Gabryella então se uniu à amiga Barbara Alves, que já atuava como consultora profissional, e juntas criaram o Transpor. O projeto é uma consultoria profissional gratuita exclusiva para profissionais transgêneros, travestis, não binários e intersexo. O trabalho consiste em orientar na elaboração de currículo de forma assertiva, em como usar o LinkedIn (incluindo informações sobre abordagem e os algoritmos da rede social), simular entrevista de emprego e de dinâmica de grupo, fazer a consultoria de carreira e network. Cada atendimento profissional dura entre 2 e 3 meses.
“O projeto surgiu juntando um propósito de vida que eu tenho, que é talvez ser voz dessa população, pelo lugar de privilégio que ocupo hoje, e também dar voz para essa população. É uma luta que tenho e não abro mão, vejo até como uma obrigação, a partir do lugar que ocupo hoje. Então surgiu muito desse propósito de vida com a expertise profissional da Barbara, que é uma mulher cis que acompanhou todo o meu processo”, explica Gabryella.
O Transpor completou um ano de atuação em julho de 2021. Nesse período, cerca de 220 pessoas passaram pelo projeto, que funciona todo on-line. Ao menos 30 delas conseguiram emprego depois da consultoria, número que a jornalista acredita que pode ser maior e apenas ainda não tem a confirmação.

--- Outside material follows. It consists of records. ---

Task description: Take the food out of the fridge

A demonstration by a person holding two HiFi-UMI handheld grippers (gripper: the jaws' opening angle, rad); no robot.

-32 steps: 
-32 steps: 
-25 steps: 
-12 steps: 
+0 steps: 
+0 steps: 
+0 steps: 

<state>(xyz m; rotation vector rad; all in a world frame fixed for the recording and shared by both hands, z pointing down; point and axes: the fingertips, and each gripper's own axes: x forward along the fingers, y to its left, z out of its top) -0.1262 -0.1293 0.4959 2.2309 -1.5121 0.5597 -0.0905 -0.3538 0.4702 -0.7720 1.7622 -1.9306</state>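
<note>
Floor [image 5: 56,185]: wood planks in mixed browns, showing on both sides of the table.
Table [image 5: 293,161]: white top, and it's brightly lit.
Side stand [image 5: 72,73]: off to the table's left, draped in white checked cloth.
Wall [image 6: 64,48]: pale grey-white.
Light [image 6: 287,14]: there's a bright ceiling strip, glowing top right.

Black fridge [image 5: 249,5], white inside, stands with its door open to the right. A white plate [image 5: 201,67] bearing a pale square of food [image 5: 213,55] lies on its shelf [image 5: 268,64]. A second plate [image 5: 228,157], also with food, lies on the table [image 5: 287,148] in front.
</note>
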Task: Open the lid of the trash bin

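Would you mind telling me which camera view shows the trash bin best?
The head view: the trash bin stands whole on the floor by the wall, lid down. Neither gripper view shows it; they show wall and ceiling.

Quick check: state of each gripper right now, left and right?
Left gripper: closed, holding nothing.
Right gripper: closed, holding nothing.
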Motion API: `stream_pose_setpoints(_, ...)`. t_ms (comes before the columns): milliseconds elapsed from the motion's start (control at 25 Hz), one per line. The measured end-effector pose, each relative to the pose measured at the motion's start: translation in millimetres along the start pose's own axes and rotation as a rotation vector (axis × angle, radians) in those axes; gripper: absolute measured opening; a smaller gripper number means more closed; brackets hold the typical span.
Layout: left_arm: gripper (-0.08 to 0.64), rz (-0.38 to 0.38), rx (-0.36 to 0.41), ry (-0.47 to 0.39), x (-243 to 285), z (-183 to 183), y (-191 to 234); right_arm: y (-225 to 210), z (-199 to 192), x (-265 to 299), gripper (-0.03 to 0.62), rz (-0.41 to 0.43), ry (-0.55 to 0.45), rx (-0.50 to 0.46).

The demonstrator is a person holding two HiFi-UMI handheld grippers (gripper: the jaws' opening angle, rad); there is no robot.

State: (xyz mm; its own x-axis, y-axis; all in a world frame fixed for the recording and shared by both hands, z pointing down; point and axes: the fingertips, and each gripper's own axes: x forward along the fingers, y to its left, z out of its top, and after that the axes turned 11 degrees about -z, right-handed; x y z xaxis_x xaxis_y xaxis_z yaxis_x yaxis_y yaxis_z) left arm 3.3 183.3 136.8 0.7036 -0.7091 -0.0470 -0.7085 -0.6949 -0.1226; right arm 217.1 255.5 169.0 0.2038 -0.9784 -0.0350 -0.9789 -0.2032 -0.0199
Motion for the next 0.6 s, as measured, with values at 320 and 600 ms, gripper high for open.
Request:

Uma surpresa foi constatar que cerca de 50% das participantes cursam ou já cursaram o ensino superior. No último ciclo do projeto, as profissões mais procuradas foram nas áreas de tecnologia da informação (TI) e de comunicação. Gaby conta que durante a consultoria, as sessões em grupo são feitas com poucas pessoas, para viabilizar um atendimento humanizado e pessoalizado. Para obter resultados ainda mais significativos, parcerias com empresas começaram a ser feitas.
“A gente sabe que muitas empresas não estão preparadas para receber um profissional trans, que pode acabar sendo um ambiente violento, que não vai ser acolhedor, mas isso infelizmente a gente não tem como ter 100% de controle… Então há termos, para que a empresa receba uma palestra nossa de conscientização e sensibilização da realidade de pessoas trans, orientações de como tornar o ambiente acolhedor, inclusivo, a gente não abre mão disso nas parcerias”, explica Gabryella.
Além da consultoria profissional, a jornalista e a sócia alimentavam o sonho de oferecer capacitação por meio de cursos, mas sempre esbarravam na questão financeira. Agora, por meio de uma parceria, o projeto Transpor vai começar a ofertar curso de direção publicitária, com 25h de duração.
“É legal ver que, mesmo de forma tímida, está tendo uma movimentação para mudar essa realidade, seja através do projeto para incluir no senso, do senador Fabiano Contarato (Rede), seja essa emenda da Melchionna, ou até numa perspectiva mais local como foi em Nova Lima, onde foi sancionada uma lei. Então a gente vê uma movimentação, só que é muito difícil, já tem um sistema muito estruturado pra negar esse espaço, esses acessos. Daí a importância de um trabalho maravilhoso que é feito pelos movimentos sociais, organizações que tentam suprir essa lacuna”, analisa a jornalista, determinada a enfrentar as barreiras da sociedade e evitar que outras Gabys sejam demitidas apenas por serem quem são.